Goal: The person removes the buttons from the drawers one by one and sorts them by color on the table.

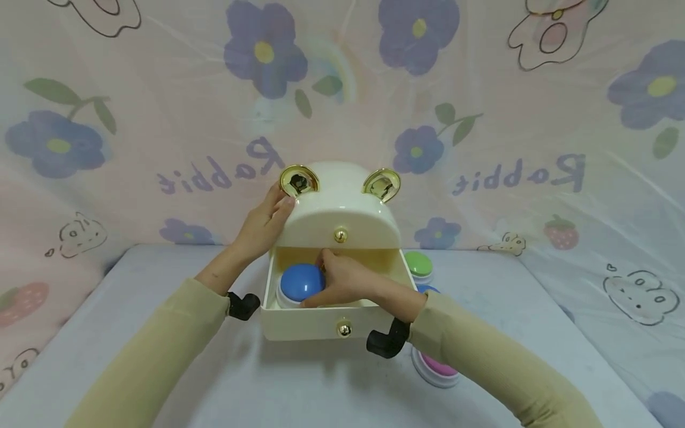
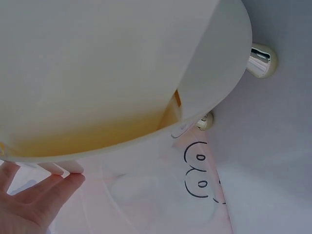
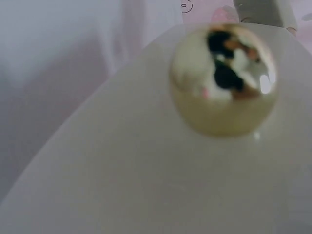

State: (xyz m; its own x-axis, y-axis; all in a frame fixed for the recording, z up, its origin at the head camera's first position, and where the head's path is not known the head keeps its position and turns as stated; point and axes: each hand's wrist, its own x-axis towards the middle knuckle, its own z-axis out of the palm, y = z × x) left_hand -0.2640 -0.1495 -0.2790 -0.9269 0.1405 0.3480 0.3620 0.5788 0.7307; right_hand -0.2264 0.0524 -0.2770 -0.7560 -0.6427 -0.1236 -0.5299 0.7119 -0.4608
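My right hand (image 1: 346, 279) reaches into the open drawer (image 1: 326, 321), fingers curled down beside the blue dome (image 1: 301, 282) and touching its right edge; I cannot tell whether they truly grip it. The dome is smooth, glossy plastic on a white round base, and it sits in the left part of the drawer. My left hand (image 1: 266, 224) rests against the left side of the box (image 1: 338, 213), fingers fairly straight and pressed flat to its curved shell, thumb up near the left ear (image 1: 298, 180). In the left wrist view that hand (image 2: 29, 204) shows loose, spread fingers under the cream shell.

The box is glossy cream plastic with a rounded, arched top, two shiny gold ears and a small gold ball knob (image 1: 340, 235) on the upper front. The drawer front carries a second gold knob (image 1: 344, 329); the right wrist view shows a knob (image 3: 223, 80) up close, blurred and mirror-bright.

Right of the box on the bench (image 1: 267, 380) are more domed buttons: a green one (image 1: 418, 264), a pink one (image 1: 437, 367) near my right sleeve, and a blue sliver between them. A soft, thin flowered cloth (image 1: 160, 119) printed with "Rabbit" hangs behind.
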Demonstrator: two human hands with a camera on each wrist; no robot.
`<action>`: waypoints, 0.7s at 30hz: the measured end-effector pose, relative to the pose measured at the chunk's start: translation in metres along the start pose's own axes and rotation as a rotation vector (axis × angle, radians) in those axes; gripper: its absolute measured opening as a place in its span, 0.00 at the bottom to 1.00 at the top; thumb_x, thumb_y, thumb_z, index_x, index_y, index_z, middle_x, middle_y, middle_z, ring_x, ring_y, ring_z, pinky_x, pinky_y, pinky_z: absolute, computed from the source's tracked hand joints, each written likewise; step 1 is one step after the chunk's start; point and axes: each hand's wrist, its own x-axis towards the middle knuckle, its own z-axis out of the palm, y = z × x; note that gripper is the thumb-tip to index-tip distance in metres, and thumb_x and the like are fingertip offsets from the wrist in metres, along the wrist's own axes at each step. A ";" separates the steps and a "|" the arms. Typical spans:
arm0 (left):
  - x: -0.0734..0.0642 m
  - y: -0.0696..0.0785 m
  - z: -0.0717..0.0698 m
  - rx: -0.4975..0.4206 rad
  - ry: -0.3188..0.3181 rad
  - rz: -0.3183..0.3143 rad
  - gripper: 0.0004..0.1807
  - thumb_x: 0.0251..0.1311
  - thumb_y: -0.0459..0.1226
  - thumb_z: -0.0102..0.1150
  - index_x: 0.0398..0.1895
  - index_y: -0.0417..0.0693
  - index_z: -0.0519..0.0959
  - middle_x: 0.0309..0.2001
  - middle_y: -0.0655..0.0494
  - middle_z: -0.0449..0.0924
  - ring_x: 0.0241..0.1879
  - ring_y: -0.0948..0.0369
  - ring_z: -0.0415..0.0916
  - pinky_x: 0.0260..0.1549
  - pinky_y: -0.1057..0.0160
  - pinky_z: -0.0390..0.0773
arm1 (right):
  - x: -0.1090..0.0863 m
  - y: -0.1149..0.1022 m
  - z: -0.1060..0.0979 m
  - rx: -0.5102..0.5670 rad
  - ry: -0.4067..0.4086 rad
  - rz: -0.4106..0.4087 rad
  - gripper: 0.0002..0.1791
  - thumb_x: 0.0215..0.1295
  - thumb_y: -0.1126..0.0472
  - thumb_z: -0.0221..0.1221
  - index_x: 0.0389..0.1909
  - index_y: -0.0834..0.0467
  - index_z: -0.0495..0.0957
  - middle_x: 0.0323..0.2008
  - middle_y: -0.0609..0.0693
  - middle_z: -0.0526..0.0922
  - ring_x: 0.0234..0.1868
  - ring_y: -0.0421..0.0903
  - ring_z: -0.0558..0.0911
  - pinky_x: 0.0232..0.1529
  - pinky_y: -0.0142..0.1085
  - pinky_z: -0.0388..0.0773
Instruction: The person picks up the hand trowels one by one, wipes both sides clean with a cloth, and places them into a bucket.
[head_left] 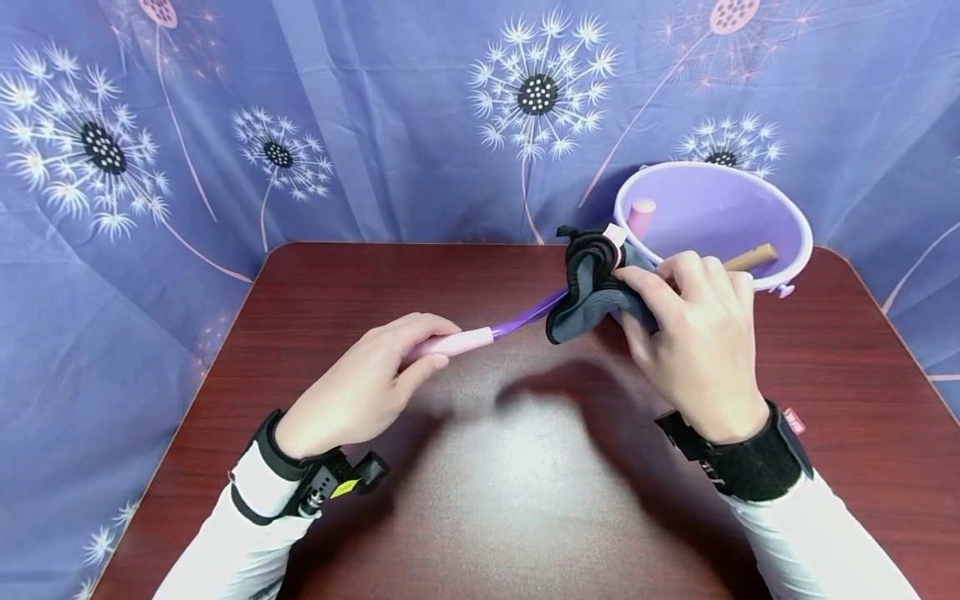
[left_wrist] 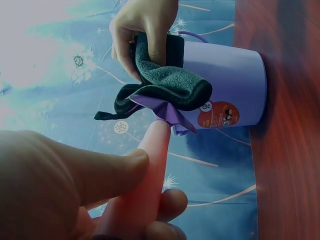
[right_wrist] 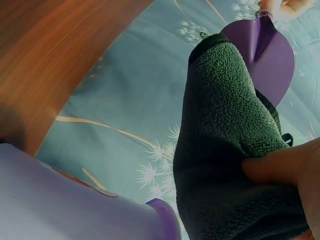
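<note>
My left hand (head_left: 367, 383) grips the pink handle of a trowel (head_left: 457, 342), with the thumb laid along it. Its purple blade shows broad and leaf-shaped in the right wrist view, creased near the handle. In my right hand (head_left: 701, 342) is a bunched grey cloth (head_left: 592, 304) with black edging and a small pale tag. The cloth overlaps the blade and hides much of it in the head view. In the left wrist view, the cloth (left_wrist: 170, 82) hangs in folds over the blade (left_wrist: 167, 110). Both things are held above the table.
A lilac bucket (head_left: 802, 242) stands at the table's back right, just behind my right hand. Inside it are a pink handle (head_left: 641, 215) and a wooden handle (head_left: 752, 257). The dark red-brown table (head_left: 487, 517) meets a blue dandelion-print curtain (head_left: 405, 108) at the back.
</note>
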 end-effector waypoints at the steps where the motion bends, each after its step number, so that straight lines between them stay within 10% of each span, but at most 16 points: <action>1: 0.000 0.000 0.000 -0.004 -0.004 0.001 0.12 0.70 0.38 0.57 0.54 0.56 0.77 0.40 0.67 0.75 0.39 0.66 0.71 0.43 0.62 0.70 | 0.000 0.000 0.000 0.000 0.002 0.001 0.14 0.60 0.61 0.59 0.46 0.57 0.84 0.32 0.58 0.73 0.33 0.63 0.70 0.35 0.59 0.59; 21: 0.004 0.006 0.009 -0.174 -0.076 -0.100 0.11 0.75 0.53 0.45 0.48 0.67 0.76 0.29 0.62 0.72 0.28 0.65 0.68 0.31 0.62 0.70 | -0.005 -0.010 0.009 0.021 -0.028 -0.141 0.14 0.62 0.59 0.59 0.46 0.59 0.83 0.31 0.56 0.73 0.31 0.61 0.71 0.34 0.57 0.61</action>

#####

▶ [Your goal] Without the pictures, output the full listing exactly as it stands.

▶ [Response]
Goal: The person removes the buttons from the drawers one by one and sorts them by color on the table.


State: (xyz m; its own x-axis, y-axis; all in a frame fixed for the recording, z up, its origin at the head camera's first position, and where the head's path is not known the head keeps its position and turns as stated; point and axes: each hand's wrist, its own x-axis towards the middle knuckle, its own z-axis out of the palm, y = z × x) left_hand -0.2640 -0.1495 -0.2790 -0.9269 0.1405 0.3480 0.3620 0.5788 0.7307; right_hand -0.2264 0.0524 -0.2770 -0.7560 -0.6427 -0.1236 -0.5299 0.7119 -0.4608
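My right hand (image 1: 346, 279) reaches into the open drawer (image 1: 326, 321), fingers curled down beside the blue dome (image 1: 301, 282) and touching its right edge; I cannot tell whether they truly grip it. The dome is smooth, glossy plastic on a white round base, and it sits in the left part of the drawer. My left hand (image 1: 266, 224) rests against the left side of the box (image 1: 338, 213), fingers fairly straight and pressed flat to its curved shell, thumb up near the left ear (image 1: 298, 180). In the left wrist view that hand (image 2: 29, 204) shows loose, spread fingers under the cream shell.

The box is glossy cream plastic with a rounded, arched top, two shiny gold ears and a small gold ball knob (image 1: 340, 235) on the upper front. The drawer front carries a second gold knob (image 1: 344, 329); the right wrist view shows a knob (image 3: 223, 80) up close, blurred and mirror-bright.

Right of the box on the bench (image 1: 267, 380) are more domed buttons: a green one (image 1: 418, 264), a pink one (image 1: 437, 367) near my right sleeve, and a blue sliver between them. A soft, thin flowered cloth (image 1: 160, 119) printed with "Rabbit" hangs behind.
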Demonstrator: two human hands with a camera on each wrist; no robot.
`<action>`: waypoints, 0.7s at 30hz: the measured end-effector pose, relative to the pose measured at the chunk's start: translation in metres along the start pose's own axes and rotation as a rotation vector (axis × angle, radians) in those axes; gripper: its absolute measured opening as a place in its span, 0.00 at the bottom to 1.00 at the top; thumb_x, thumb_y, thumb_z, index_x, index_y, index_z, middle_x, middle_y, middle_z, ring_x, ring_y, ring_z, pinky_x, pinky_y, pinky_z: absolute, computed from the source's tracked hand joints, each written likewise; step 1 is one step after the chunk's start; point and axes: each hand's wrist, its own x-axis towards the middle knuckle, its own z-axis out of the palm, y = z × x; note that gripper is the thumb-tip to index-tip distance in metres, and thumb_x and the like are fingertip offsets from the wrist in metres, along the wrist's own axes at each step. A ";" separates the steps and a "|" the arms. Typical spans:
arm0 (left):
  - x: -0.0734..0.0642 m
  - y: -0.0696..0.0785 m
  - z: -0.0717..0.0698 m
  - rx: -0.4975..0.4206 rad
  - ry: -0.3188..0.3181 rad
  - rz: -0.3183..0.3143 rad
  - gripper: 0.0004..0.1807
  - thumb_x: 0.0251..0.1311
  - thumb_y: -0.0459..0.1226
  - thumb_z: -0.0102..0.1150
  - index_x: 0.0398..0.1895
  - index_y: -0.0417..0.0693
  - index_z: -0.0519..0.0959
  - middle_x: 0.0309..0.2001
  - middle_y: -0.0655..0.0494
  - middle_z: -0.0449..0.0924
  - ring_x: 0.0241..0.1879
  - ring_y: -0.0948..0.0369
  - ring_z: -0.0415..0.0916
  - pinky_x: 0.0260..0.1549
  - pinky_y: -0.1057..0.0160
  - pinky_z: -0.0390..0.0773
arm1 (right):
  - x: -0.1090..0.0863 m
  - y: -0.1149..0.1022 m
  - z: -0.1060..0.0979 m
  - rx: -0.5102..0.5670 rad
  - ry: -0.4067..0.4086 rad
  - rz: -0.4106..0.4087 rad
  - gripper: 0.0002..0.1791
  - thumb_x: 0.0215..0.1295
  - thumb_y: -0.1126..0.0472
  - thumb_z: -0.0221..0.1221
  - index_x: 0.0389..0.1909
  - index_y: -0.0834..0.0467
  - index_z: -0.0495..0.0957
  - middle_x: 0.0323..0.2008
  - middle_y: -0.0609..0.0693
  - middle_z: -0.0526..0.0922
  - ring_x: 0.0234..0.1868
  - ring_y: -0.0421..0.0903
  - ring_z: -0.0558..0.0911
  - pinky_x: 0.0232..0.1529
  - pinky_y: -0.0142..0.1085
  - pinky_z: -0.0388..0.0773
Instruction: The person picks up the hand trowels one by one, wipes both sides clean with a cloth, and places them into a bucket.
[head_left] 
[left_wrist] 
[right_wrist] 
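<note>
My left hand (head_left: 367, 383) grips the pink handle of a trowel (head_left: 457, 342), with the thumb laid along it. Its purple blade shows broad and leaf-shaped in the right wrist view, creased near the handle. In my right hand (head_left: 701, 342) is a bunched grey cloth (head_left: 592, 304) with black edging and a small pale tag. The cloth overlaps the blade and hides much of it in the head view. In the left wrist view, the cloth (left_wrist: 170, 82) hangs in folds over the blade (left_wrist: 167, 110). Both things are held above the table.
A lilac bucket (head_left: 802, 242) stands at the table's back right, just behind my right hand. Inside it are a pink handle (head_left: 641, 215) and a wooden handle (head_left: 752, 257). The dark red-brown table (head_left: 487, 517) meets a blue dandelion-print curtain (head_left: 405, 108) at the back.
</note>
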 end-effector waypoints at the steps where the motion bends, each after its step number, so that straight lines between them stay within 10% of each span, but at most 16 points: <action>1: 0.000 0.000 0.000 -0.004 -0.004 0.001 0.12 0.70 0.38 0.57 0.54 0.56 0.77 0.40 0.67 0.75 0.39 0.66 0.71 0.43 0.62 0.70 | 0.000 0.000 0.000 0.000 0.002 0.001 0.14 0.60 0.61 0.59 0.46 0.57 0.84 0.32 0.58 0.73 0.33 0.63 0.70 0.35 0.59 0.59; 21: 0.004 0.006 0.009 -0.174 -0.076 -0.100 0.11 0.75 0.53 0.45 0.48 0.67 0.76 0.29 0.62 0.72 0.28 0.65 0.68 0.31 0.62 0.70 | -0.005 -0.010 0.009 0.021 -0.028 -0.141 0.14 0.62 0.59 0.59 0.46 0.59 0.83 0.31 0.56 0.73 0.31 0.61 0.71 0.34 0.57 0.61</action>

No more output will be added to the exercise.